Output each line of the material exactly as it stands.

**** Source material

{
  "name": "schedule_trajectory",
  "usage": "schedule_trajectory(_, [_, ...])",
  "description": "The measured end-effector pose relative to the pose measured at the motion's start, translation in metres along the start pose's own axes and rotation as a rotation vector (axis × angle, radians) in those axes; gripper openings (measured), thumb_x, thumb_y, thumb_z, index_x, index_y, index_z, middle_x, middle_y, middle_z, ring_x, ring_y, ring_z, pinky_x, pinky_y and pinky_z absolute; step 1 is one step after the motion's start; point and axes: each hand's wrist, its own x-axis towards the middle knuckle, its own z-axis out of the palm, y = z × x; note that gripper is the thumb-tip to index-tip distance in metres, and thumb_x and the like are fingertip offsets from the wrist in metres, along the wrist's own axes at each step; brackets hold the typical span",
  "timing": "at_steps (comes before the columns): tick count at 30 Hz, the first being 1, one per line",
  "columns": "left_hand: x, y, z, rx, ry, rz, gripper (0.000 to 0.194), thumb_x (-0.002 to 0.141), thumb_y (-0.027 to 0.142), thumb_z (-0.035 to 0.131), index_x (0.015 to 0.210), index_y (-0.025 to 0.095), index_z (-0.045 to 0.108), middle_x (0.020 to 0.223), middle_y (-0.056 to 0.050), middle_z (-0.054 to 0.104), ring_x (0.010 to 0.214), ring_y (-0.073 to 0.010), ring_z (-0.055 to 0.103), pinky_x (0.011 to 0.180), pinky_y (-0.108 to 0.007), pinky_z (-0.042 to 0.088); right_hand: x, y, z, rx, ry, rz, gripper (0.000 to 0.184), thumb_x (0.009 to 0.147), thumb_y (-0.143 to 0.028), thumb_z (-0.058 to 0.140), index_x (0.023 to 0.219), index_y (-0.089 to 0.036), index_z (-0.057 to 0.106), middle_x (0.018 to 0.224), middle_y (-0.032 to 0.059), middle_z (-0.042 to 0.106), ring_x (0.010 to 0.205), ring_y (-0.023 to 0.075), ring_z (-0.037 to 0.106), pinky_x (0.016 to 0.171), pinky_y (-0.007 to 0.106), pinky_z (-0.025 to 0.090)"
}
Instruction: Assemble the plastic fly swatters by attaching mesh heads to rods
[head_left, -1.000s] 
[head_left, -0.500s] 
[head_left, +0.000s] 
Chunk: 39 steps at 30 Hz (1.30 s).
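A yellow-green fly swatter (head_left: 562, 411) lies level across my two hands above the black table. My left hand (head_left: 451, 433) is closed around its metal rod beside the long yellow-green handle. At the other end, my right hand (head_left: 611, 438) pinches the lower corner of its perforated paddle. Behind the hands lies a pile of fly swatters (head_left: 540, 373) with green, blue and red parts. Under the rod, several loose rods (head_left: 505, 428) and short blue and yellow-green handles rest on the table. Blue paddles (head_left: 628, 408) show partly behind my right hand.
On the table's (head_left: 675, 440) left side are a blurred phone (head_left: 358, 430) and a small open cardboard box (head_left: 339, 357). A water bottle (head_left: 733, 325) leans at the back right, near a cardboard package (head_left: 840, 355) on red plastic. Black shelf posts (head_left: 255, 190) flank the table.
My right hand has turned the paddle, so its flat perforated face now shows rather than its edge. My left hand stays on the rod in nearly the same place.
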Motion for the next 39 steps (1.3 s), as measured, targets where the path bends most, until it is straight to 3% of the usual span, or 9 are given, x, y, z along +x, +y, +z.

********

[Solution to this exercise]
{
  "name": "schedule_trajectory",
  "usage": "schedule_trajectory(_, [_, ...])",
  "description": "The measured end-effector pose relative to the pose measured at the motion's start, translation in metres along the start pose's own axes and rotation as a rotation vector (axis × angle, radians) in those axes; gripper openings (measured), thumb_x, thumb_y, thumb_z, index_x, index_y, index_z, middle_x, middle_y, middle_z, ring_x, ring_y, ring_z, pinky_x, pinky_y and pinky_z absolute; step 1 is one step after the motion's start; point and axes: each hand's wrist, its own x-axis towards the middle knuckle, its own z-axis out of the palm, y = z × x; note that gripper is the thumb-tip to index-tip distance in metres, and thumb_x and the like are fingertip offsets from the wrist in metres, along the wrist's own axes at each step; brackets hold the typical span",
  "timing": "at_steps (comes before the columns): tick count at 30 Hz, the first being 1, one per line",
  "columns": "left_hand: x, y, z, rx, ry, rz, gripper (0.000 to 0.194), thumb_x (-0.002 to 0.141), thumb_y (-0.027 to 0.142), thumb_z (-0.035 to 0.131), index_x (0.015 to 0.210), index_y (-0.025 to 0.095), index_z (-0.045 to 0.108), middle_x (0.020 to 0.223), middle_y (-0.056 to 0.050), middle_z (-0.054 to 0.104), ring_x (0.010 to 0.214), ring_y (-0.073 to 0.010), ring_z (-0.055 to 0.103), pinky_x (0.011 to 0.180), pinky_y (-0.108 to 0.007), pinky_z (-0.042 to 0.088); right_hand: x, y, z, rx, ry, rz, gripper (0.000 to 0.184), thumb_x (0.009 to 0.147), thumb_y (-0.143 to 0.028), thumb_z (-0.058 to 0.140), index_x (0.023 to 0.219), index_y (-0.089 to 0.036), index_z (-0.057 to 0.106), middle_x (0.018 to 0.224), middle_y (-0.032 to 0.059), middle_z (-0.042 to 0.106), ring_x (0.010 to 0.205), ring_y (-0.023 to 0.075), ring_z (-0.037 to 0.106), pinky_x (0.016 to 0.171), pinky_y (-0.007 to 0.106), pinky_z (-0.025 to 0.090)"
}
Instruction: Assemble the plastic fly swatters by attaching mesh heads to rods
[head_left, -1.000s] 
[head_left, -0.500s] 
[head_left, +0.000s] 
Chunk: 39 steps at 30 Hz (1.30 s).
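A yellow-green fly swatter (head_left: 562, 411) lies level across my two hands above the black table. My left hand (head_left: 451, 433) is closed around its metal rod beside the long yellow-green handle. At the other end, my right hand (head_left: 611, 438) pinches the lower corner of its perforated paddle. Behind the hands lies a pile of fly swatters (head_left: 540, 373) with green, blue and red parts. Under the rod, several loose rods (head_left: 505, 428) and short blue and yellow-green handles rest on the table. Blue paddles (head_left: 628, 408) show partly behind my right hand.
On the table's (head_left: 675, 440) left side are a blurred phone (head_left: 358, 430) and a small open cardboard box (head_left: 339, 357). A water bottle (head_left: 733, 325) leans at the back right, near a cardboard package (head_left: 840, 355) on red plastic. Black shelf posts (head_left: 255, 190) flank the table.
My right hand has turned the paddle, so its flat perforated face now shows rather than its edge. My left hand stays on the rod in nearly the same place.
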Motion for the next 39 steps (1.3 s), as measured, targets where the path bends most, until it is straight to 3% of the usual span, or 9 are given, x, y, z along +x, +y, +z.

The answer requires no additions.